Born in 1976 and raised in Patchogue, New York, Michael was a doting older brother to John, 10 years his junior, and the type of guy in high school who would lash out at bullies trying to stuff another kid into a school locker. When his uncle passed away and his female cousins came to live with his family, Michael gladly gave up his room to them. Later, at Penn State, he made fast friends with a wide variety of folks. As his time at college wrapped up, Michael ditched plans for a legal career, deciding he wanted to try to join the Navy SEALS. He succeeded, and would serve honorably for several years before his life was claimed in a firefight in Afghanistan on June 28, 2005, the result of a tip to Taliban forces on the supposedly secret insertion of a four-man reconnaissance squadron of which Michael was the leader. In 2007, he would be posthumously awarded the Congressional Medal of Honor, for his efforts to protect and save his men.
“Murph: The Protector” is built mostly around interviews with Murphy’s parents, Maureen and Dan, other family members and assorted friends, but also includes some parallel biographical stands from Hector Velez, the first recipient of a scholarship fund set up by Michael’s parents in his honor. Despite its somber ending, there are actually plenty of light moments along the way, like Michael’s friends recalling their shared childhoods and Maureen recounting Michael’s story to her about having to punch a hyena in the face during a late night run while on assignment in Africa.
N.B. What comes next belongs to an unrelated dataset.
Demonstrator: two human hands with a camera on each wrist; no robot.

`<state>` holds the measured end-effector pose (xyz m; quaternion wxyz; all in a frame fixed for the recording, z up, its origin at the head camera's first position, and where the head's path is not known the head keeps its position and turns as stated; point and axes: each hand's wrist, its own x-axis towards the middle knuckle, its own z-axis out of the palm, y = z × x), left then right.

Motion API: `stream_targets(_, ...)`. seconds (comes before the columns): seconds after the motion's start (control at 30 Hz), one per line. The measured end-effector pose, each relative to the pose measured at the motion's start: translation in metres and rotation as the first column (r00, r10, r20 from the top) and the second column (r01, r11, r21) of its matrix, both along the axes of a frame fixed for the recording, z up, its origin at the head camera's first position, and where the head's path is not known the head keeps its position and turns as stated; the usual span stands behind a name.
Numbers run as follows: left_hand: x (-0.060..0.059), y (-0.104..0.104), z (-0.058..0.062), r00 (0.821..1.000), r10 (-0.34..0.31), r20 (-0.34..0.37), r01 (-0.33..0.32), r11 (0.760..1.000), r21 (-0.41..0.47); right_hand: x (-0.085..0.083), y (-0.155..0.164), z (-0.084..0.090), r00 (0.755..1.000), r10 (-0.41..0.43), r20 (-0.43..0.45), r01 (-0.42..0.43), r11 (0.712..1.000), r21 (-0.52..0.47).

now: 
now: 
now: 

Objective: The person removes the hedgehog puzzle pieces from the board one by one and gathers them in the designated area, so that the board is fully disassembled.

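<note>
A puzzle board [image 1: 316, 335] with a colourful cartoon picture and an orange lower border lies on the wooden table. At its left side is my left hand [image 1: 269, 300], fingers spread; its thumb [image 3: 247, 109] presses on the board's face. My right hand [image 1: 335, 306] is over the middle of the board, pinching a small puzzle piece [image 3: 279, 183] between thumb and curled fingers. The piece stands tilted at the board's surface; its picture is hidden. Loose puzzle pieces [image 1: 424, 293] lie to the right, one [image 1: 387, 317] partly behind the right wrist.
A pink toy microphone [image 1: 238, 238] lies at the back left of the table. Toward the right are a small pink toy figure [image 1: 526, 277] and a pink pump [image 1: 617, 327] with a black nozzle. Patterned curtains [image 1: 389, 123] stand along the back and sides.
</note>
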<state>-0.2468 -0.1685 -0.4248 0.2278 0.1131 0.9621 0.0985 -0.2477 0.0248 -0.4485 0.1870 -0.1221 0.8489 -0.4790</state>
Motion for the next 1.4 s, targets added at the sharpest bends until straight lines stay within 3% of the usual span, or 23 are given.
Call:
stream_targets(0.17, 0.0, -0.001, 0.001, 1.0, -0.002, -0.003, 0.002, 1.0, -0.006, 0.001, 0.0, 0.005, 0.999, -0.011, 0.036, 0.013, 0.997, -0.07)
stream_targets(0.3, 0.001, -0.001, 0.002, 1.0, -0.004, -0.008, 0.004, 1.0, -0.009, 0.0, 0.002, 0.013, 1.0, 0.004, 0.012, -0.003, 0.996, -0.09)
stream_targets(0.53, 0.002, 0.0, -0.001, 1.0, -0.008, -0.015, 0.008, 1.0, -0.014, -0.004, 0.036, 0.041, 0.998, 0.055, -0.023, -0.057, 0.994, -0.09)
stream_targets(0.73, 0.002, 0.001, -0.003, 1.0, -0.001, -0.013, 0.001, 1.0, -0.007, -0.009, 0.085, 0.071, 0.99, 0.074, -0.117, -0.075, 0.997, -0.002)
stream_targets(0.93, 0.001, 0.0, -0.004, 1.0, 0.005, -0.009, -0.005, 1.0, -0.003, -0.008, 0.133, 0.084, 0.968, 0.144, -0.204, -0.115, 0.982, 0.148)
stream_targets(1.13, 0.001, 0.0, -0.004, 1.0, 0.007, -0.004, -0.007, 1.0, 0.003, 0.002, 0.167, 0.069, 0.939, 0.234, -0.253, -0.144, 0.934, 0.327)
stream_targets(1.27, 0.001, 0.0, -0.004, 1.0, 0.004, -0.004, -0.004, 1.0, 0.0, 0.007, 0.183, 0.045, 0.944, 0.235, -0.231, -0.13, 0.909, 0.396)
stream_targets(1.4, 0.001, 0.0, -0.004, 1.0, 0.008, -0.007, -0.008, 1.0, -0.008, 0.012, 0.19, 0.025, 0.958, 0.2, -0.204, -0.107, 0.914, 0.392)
Most moving, though, are the portions of the movie which detail the military’s outreach to Michael’s family when he was still officially missing, before they knew what had happened to him, as well as the return of his body to Dover Air Force Base and Michael’s eventual funeral, which highlights the special fellowship of different types of first responders. “Murph: The Protector” isn’t a particularly sexy or dazzling movie; it eschews macro politics and the moves and ambition of statement filmmaking. In its simple portraiture of true heartbreak, however, it reminds us of the terrible personal losses that as United States citizens we all share.